Task goal:
The output is the line containing "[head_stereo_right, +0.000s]" plus every later line down to the end of the listing below, copied exactly. No pictures belong in it.

Source data:
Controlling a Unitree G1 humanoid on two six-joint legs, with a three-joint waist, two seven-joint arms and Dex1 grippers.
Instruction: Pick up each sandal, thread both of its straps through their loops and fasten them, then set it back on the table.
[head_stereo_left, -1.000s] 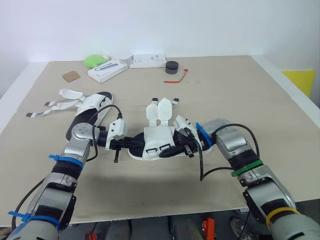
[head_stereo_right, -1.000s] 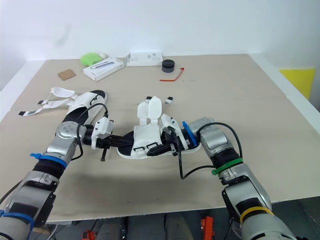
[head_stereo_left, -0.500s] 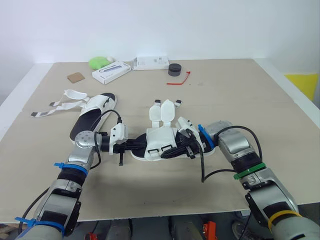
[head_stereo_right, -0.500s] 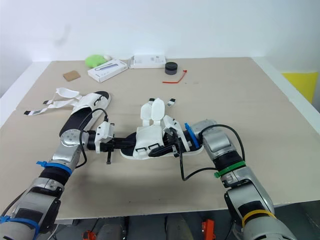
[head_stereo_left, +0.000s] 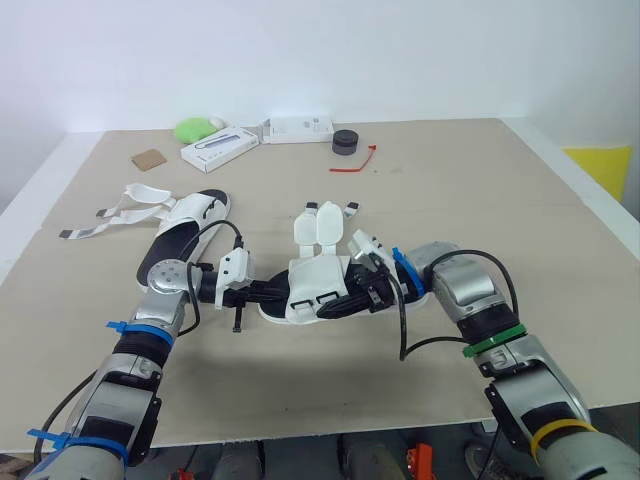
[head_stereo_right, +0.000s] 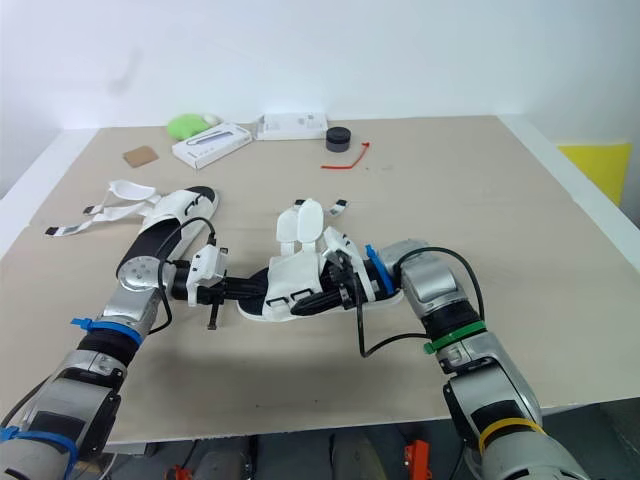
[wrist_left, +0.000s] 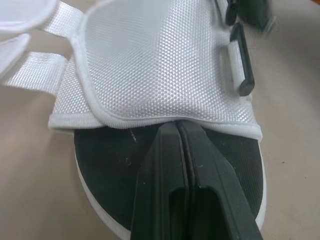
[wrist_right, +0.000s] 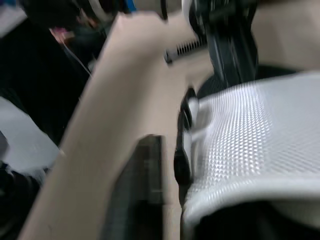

Task response:
[head_stereo_right, +0.000s] 
[wrist_left, +0.000s] 
[wrist_right, +0.000s] 

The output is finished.